Am I doing something wrong with the flags?
Is there any other way I can encrypt everything but GRUB and boot?
GRUB works flawlessly if I don’t manually partition the disk and is on same partition as everything else (can choose both Endeavour and Windows).
edit:
Also tried changing VM from bios to EFI.
When set to EFI I can’t set where to install boot loader. But set same flags, and but it in /boot/efi instead.
Then it doesn’t start GRUB at all, it just goes straight to harddrive decrypt and boots Endeavour after that, no GRUB menu before or after. Can’t even F12 in bios to choose OS or disk to boot from.

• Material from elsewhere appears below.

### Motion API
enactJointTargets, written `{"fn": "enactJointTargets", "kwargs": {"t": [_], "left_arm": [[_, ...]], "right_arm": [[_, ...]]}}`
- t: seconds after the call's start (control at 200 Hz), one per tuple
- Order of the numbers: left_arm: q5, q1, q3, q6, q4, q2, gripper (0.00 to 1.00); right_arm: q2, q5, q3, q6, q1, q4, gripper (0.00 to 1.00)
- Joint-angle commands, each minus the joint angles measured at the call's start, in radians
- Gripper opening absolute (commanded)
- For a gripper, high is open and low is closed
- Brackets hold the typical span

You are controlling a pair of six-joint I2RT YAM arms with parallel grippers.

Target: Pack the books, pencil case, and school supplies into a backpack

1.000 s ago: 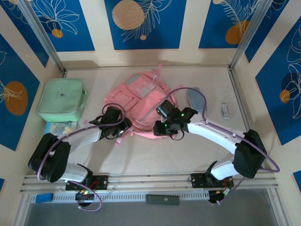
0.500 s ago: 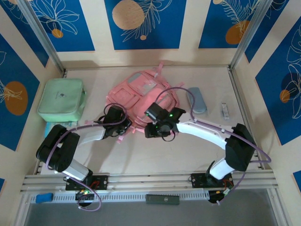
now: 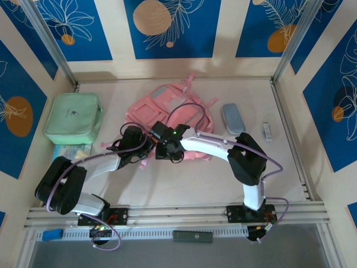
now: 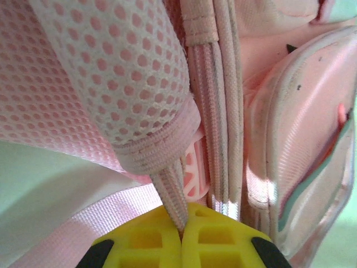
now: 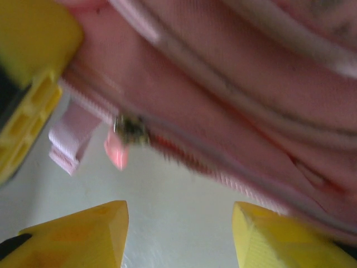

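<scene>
the pink backpack (image 3: 174,110) lay flat in the middle of the tabletop (image 3: 184,187), and both grippers were down at its near edge, close to one another. the left gripper (image 4: 181,233) was fully closed, its yellow fingers pinching a narrow pink webbing strap (image 4: 170,195) that came out from under the mesh shoulder pad (image 4: 106,72). we judged this hold was there to anchor the bag, so the fabric would not drag when the zip was pulled. the right gripper (image 5: 178,237) had its jaws partly open with nothing between them, only bare tabletop in the gap. just above it ran the closed zipper line, with the zipper pull (image 5: 129,129) and its small pink tab hanging at the left end, blurred in the right wrist view. we took the step in hand to be opening the backpack, the right gripper placed to close on that pull. the grey-blue pencil case (image 3: 233,118) lay on the tabletop just beside the backpack's right side, and the mint green bag (image 3: 73,118) sat well apart at the left. nothing looked packed, so we rated the task as barely begun. the pull was small and its tab floppy, so a missed grasp seemed the likeliest fault.
</scene>
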Motion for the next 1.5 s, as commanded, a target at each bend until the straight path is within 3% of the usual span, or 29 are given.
{"fn": "enactJointTargets", "kwargs": {"t": [0.0,0.31,0.48,0.685,0.875,1.18,1.335,1.491], "left_arm": [[0.049,-0.013,-0.023,-0.027,0.122,-0.039,0.0],[0.039,-0.02,-0.032,-0.045,0.133,-0.128,0.0],[0.024,-0.019,-0.015,-0.011,0.066,-0.183,0.0],[0.03,-0.021,-0.005,0.002,0.061,-0.202,0.0],[0.016,-0.029,0.007,0.006,0.052,-0.211,0.0],[0.016,-0.034,0.004,0.003,0.059,-0.222,0.0],[0.02,-0.036,0.001,-0.003,0.064,-0.227,0.0],[0.021,-0.038,0.001,-0.002,0.071,-0.232,0.0]], "right_arm": [[0.01,0.021,0.041,0.068,-0.013,0.02,0.52],[-0.02,0.153,0.016,0.145,-0.041,-0.054,0.51],[-0.155,0.225,-0.065,0.116,-0.025,-0.126,0.48],[-0.272,0.208,-0.093,0.035,0.021,-0.155,0.44],[-0.18,0.14,-0.001,0.046,0.047,-0.138,0.45],[-0.042,0.031,0.095,0.026,0.024,-0.043,0.34],[0.026,0.092,0.155,0.061,0.008,-0.109,0.35],[0.053,0.12,0.168,0.043,-0.01,-0.065,0.34]]}}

Kinda bricking both installations. Might be VM issue though.
I think I’ve re-installed it 30 times by now.
Just can’t get a separate boot partition to work. At all.

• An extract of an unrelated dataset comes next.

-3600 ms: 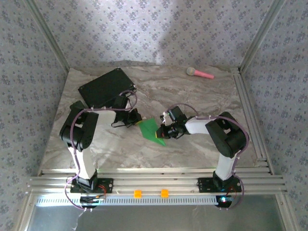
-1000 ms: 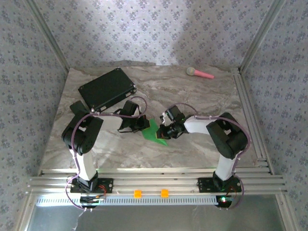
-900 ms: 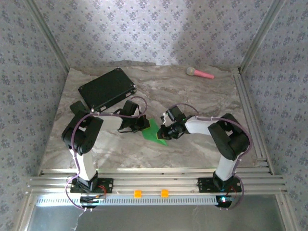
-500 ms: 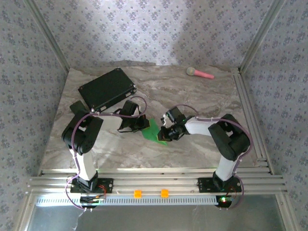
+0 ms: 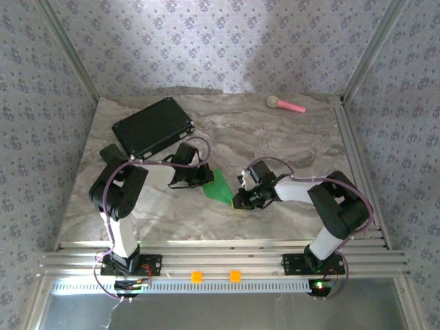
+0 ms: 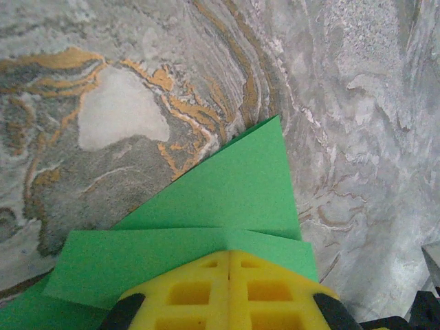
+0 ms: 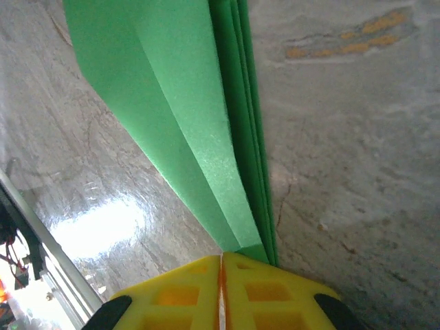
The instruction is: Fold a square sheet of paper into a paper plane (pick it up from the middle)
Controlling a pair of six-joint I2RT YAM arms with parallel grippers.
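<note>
The bright green sheet of paper (image 5: 221, 187) lies mid-table, folded into a pointed wedge with creases. In the left wrist view the paper (image 6: 240, 185) faces the camera flat, with two flaps meeting over a triangle that points away. My left gripper (image 5: 205, 179) is shut, its yellow tips (image 6: 229, 256) resting on the paper's left edge. My right gripper (image 5: 243, 199) is at the paper's near right end. Its jaws (image 7: 221, 258) are together, and the stacked fold edges of the paper (image 7: 179, 124) run under the right-hand fingertip.
A black rectangular case (image 5: 152, 126) lies at the back left, close behind the left arm. A pink-handled toy (image 5: 285, 104) rests at the back right. Aluminium rails (image 5: 220, 258) run along the near edge, and more rails (image 5: 354, 165) along the right side.
My right gripper has slid toward the near right along the fold to the paper's end, and the paper now lies flatter. The left gripper has stayed in place.
</note>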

Hmm, I took a look and I don’t think the installer supports an encrypted installation with an unencrypted boot partition. You could set it up after the fact though; just set aside a small partition and after the installer finishes you can copy the files over from /boot. Then update /etc/fstab to mount your new partition at /boot.
It’s just not an option that I was able to find. I don’t know what else to say about it.
You can set the filesystem of the partition to “luks”, but that is obviously not right–there is nowhere to set a passphrase, and no way to define the actual filesystem that will be used when LUKS is unlocked.
Edit:
Here is what I am looking at:
You can set “luks” for the filesystem, but nowhere to set the passphrase or the actual filesystem inside.
Yeah that’s what I was saying, there is no checkbox if you just double-click on a partition and tick the “format” option. But if you delete the partition altogether, then make a new one you get the encryption checkbox.
I’m not sure why I didn’t know that, I guess I have never done it before.
Thank you, I’ll look into this.
Feels like deep water with a lot of risk involved, but I’ll def look into it.
Forgot to try that.
I have PTSD from dualbooting 15-20 years ago, so I was chocked how well it worked with manjaro+GRUB last year when I tried it yet again for the first time in all those years, so got kinda locked in getting the same this time around. Encryption halted the smoothness though.
Tried it now, and yes, the menu does come before decryption but I can’t choose Windows. Am I supposed to be able to do that?
On the other hand, now it boots to HDD-installed Endeavour even with Optic Disk as priority (bootable ISO).
Don’t know if that’s VM issue or not…
But in theory the PC should boot into systemd-boot and show a GRUB-like menu where I can choose what OS to boot?
It feels like there’s always some hidden issue with dual booting, and I actually need to boot some rescue disk and run some commands for it to actually work, after some extra hours of googling without a working computer.
Thank you.
I’m fatigued, so won’t look more into this tonight, I’ll give a new try tomorrow or in the weekend.